* _PROBLEM DESCRIPTION_
Within the entries below, find the portion that opens with the line containing "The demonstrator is" and closes with the line containing "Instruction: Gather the". Retype that portion exactly and only.

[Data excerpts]
_ _ _ _

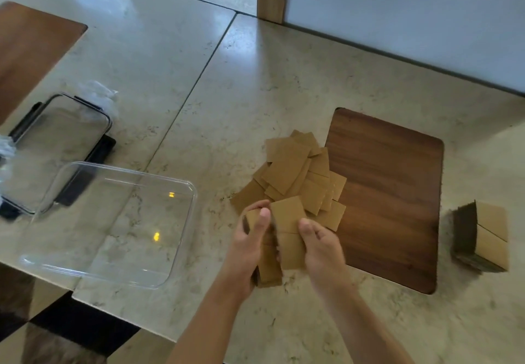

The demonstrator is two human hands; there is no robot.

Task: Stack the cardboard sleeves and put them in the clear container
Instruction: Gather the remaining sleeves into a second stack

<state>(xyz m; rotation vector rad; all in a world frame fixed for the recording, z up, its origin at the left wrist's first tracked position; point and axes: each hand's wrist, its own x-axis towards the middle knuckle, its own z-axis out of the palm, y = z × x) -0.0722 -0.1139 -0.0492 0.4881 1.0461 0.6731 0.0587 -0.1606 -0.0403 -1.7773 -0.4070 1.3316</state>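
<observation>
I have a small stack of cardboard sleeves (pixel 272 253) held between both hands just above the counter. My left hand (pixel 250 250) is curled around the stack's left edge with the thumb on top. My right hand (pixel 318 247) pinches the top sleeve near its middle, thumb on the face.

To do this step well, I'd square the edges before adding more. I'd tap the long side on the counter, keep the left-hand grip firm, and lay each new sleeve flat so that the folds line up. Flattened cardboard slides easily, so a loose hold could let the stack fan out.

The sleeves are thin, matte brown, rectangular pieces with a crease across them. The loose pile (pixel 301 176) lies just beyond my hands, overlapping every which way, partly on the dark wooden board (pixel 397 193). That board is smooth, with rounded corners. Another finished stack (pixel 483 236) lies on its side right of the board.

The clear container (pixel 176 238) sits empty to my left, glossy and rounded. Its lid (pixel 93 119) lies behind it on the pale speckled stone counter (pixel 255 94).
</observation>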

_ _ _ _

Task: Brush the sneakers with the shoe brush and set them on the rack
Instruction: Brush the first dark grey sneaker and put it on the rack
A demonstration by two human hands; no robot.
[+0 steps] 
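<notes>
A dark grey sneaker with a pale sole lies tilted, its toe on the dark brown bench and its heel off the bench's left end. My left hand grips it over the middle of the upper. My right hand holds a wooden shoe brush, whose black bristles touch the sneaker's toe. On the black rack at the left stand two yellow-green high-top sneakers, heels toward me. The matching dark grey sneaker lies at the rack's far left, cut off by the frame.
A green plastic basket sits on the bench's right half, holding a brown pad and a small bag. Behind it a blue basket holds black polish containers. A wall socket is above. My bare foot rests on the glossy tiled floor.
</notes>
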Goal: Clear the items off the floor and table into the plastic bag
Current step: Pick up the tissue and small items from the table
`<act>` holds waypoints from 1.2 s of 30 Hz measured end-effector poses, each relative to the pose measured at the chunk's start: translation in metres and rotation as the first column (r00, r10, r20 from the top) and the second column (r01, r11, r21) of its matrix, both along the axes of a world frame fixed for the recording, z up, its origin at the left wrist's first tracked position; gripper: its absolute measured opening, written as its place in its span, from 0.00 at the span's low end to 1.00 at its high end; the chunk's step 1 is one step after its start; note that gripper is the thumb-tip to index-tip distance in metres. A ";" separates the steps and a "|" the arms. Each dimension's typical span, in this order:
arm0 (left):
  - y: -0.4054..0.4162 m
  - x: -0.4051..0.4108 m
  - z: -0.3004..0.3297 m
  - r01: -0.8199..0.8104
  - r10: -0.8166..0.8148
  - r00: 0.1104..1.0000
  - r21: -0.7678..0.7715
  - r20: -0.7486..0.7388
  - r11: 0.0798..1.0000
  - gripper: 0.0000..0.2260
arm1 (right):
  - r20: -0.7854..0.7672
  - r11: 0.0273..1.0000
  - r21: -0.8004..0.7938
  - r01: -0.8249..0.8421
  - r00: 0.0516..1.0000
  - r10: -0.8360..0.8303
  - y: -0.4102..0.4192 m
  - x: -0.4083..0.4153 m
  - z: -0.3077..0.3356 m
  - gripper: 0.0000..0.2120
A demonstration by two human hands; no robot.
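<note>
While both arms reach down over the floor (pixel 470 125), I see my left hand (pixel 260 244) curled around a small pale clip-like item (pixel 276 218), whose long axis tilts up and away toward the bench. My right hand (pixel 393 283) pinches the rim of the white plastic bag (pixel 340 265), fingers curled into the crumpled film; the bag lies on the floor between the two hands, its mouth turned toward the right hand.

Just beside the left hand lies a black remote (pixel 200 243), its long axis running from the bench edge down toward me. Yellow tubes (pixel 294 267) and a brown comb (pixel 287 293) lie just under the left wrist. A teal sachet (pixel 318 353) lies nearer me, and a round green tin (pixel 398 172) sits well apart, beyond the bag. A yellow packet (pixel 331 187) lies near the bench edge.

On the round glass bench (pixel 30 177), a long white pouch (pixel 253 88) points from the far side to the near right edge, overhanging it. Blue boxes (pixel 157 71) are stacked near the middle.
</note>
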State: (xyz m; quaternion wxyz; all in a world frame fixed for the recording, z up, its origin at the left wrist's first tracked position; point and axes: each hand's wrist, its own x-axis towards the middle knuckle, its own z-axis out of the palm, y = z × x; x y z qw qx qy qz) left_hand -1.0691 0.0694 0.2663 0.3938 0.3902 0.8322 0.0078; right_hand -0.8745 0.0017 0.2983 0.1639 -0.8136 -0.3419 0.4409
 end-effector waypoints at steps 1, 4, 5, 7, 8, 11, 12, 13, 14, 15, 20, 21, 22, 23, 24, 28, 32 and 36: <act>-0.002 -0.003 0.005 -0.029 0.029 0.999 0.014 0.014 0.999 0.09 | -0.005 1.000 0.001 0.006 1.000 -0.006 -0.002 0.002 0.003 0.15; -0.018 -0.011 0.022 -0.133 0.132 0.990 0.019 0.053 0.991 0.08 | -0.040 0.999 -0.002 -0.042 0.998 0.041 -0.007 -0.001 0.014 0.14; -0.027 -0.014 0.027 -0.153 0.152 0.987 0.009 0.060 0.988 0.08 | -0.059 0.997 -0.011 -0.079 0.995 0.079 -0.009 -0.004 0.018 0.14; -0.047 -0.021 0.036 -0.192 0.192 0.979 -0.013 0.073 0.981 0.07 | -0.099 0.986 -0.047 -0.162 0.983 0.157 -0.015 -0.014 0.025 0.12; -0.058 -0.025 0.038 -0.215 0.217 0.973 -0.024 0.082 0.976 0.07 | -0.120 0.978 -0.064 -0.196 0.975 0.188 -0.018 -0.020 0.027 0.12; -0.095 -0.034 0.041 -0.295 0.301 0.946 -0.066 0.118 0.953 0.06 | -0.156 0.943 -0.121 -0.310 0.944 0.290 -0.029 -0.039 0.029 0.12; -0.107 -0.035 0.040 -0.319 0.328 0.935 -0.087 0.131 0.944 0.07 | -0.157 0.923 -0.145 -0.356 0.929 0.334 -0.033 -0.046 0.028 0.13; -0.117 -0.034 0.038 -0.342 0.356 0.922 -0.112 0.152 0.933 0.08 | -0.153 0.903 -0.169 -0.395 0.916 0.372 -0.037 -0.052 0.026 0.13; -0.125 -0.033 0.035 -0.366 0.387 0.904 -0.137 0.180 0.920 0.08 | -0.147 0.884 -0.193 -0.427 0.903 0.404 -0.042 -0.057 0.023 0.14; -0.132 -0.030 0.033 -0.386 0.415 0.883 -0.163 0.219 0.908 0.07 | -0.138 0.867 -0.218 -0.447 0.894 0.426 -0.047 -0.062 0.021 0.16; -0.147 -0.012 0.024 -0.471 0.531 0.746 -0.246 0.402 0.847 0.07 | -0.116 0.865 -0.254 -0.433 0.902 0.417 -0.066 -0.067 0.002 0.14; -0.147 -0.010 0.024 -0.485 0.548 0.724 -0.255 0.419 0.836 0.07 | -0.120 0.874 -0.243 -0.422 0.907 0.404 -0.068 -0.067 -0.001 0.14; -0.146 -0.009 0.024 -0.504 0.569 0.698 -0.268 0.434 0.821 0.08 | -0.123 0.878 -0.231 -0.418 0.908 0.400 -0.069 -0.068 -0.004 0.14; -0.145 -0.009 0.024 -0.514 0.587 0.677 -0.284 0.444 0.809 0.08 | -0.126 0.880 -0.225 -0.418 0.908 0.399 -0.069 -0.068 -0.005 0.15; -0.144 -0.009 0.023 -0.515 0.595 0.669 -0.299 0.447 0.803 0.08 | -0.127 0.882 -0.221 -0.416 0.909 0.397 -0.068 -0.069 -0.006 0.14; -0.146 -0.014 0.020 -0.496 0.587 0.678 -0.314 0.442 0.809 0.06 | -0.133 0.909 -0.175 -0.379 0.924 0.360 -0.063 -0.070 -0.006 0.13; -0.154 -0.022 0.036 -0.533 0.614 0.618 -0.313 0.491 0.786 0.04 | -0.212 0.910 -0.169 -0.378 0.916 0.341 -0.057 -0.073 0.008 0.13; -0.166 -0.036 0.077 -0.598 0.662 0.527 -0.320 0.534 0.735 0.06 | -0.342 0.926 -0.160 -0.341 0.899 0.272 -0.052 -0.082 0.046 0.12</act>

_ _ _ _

* _RESPONSE_
The demonstrator is two human hands; there is no robot.

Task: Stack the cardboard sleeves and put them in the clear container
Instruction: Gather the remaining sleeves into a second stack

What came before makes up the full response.